Informatie over toekomstige werknemers was nooit eerder zo goedkoop en zo vlot bereikbaar dan met de hedendaagse sociale media.  Echter, zelfs met de inzet van allerlei intelligente tools slagen we er nog niet in gestandaardiseerde informatie te destilleren.  Daarnaast is veel informatie niet controleerbaar of onvoldoende aan het werk gerelateerd.  Onderzoek via Google, Facebook en LinkedIn volstaan niet wegens té weinig uniform, niet consistent en continu flirtend met ethische bezwaren en wettelijke beperkingen.

Vooral in een krappe arbeidsmarkt met aanwervingsbeslissingen onder (tijds)druk is de kans op foutieve aanwervingen vrij groot.  Het klinkt contradictorisch maar bij schaarste in het aanbod is een objectieve en strenge evaluatie bij aanwervingen des te belangrijker.  Het komt er aldus op aan een snelle, betrouwbare en betaalbare selectiemethode met een hoge voorspellingsgraad te vinden.
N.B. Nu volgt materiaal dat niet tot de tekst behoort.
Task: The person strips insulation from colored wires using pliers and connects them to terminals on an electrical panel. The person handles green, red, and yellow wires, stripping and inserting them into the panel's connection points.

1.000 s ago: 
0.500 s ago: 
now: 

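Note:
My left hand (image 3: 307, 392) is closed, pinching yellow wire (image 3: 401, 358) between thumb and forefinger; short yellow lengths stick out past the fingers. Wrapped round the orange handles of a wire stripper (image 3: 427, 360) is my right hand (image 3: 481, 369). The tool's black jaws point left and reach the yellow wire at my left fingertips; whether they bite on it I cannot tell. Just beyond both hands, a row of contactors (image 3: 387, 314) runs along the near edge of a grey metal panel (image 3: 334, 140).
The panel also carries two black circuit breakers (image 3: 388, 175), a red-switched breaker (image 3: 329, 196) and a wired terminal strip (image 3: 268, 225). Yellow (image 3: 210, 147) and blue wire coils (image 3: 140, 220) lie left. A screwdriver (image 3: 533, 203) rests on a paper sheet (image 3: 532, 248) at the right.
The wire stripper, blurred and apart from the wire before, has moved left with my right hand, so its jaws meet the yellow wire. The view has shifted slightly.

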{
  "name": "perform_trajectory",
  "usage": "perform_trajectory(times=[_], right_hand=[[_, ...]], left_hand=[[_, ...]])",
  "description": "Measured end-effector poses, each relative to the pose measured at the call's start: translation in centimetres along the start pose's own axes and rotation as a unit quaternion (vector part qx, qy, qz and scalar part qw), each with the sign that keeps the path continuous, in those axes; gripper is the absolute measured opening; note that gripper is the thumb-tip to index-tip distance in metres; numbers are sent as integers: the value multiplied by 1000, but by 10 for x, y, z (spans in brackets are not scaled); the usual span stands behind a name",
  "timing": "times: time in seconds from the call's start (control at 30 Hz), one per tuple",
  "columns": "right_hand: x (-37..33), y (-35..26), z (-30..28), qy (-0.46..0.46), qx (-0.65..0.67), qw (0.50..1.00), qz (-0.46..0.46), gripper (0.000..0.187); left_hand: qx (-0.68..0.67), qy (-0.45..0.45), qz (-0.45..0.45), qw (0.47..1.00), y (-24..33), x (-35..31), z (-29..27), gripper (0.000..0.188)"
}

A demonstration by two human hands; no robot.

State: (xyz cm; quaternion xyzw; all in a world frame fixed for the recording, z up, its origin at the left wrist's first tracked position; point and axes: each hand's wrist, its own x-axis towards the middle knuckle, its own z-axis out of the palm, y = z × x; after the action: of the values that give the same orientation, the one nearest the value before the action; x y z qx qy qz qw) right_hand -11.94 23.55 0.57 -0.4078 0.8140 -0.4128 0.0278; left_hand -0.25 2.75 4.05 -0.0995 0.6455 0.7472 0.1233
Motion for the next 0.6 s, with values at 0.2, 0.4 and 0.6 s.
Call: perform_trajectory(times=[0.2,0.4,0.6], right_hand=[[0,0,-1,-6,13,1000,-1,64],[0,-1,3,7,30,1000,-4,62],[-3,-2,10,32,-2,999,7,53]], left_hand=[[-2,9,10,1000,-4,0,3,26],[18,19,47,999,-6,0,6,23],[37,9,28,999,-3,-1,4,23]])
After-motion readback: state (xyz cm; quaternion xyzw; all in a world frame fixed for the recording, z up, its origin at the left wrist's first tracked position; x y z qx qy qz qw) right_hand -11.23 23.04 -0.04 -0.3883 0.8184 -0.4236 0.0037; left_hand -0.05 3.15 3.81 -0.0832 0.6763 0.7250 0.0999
Een succesvolle aanwerving impliceert niet enkel een geringe uitval, maar vooral een maximale toegevoegde waarde met oog voor potentieel.  Het zou zonde zijn een interview met een sollicitant te beperken tot een ongestructureerde babbel over gemeenschappelijke aanknopingspunten terwijl uit onderzoek blijkt dat een gestructureerd sollicitatie-interview in sterke mate bijdraagt tot gunstige slaagkansen met een reductie van de uitval tot 50 %!  Daarnaast verhoogt het succes opmerkelijk   met aanvullende professionele screenings van de persoonlijkheid, de sociale vaardigheden, de attitudes en de cognitieve competenties;  uiteraard mits de gebruikte instrumenten een voldoende wetenschappelijke basis hebben en hun praktisch nut in het werkveld bij eerdere aanwervingen reeds bewezen werd.

Een gespecialiseerd assessment met nadruk op het A.Q. (Adaptablity Quotient)  is vooral bij managementprofielen aangewezen.  Tot slot blijven intrinsieke motivatie en een klik met de organisatiecultuur noodzakelijke, maar geen afdoende succesfactoren.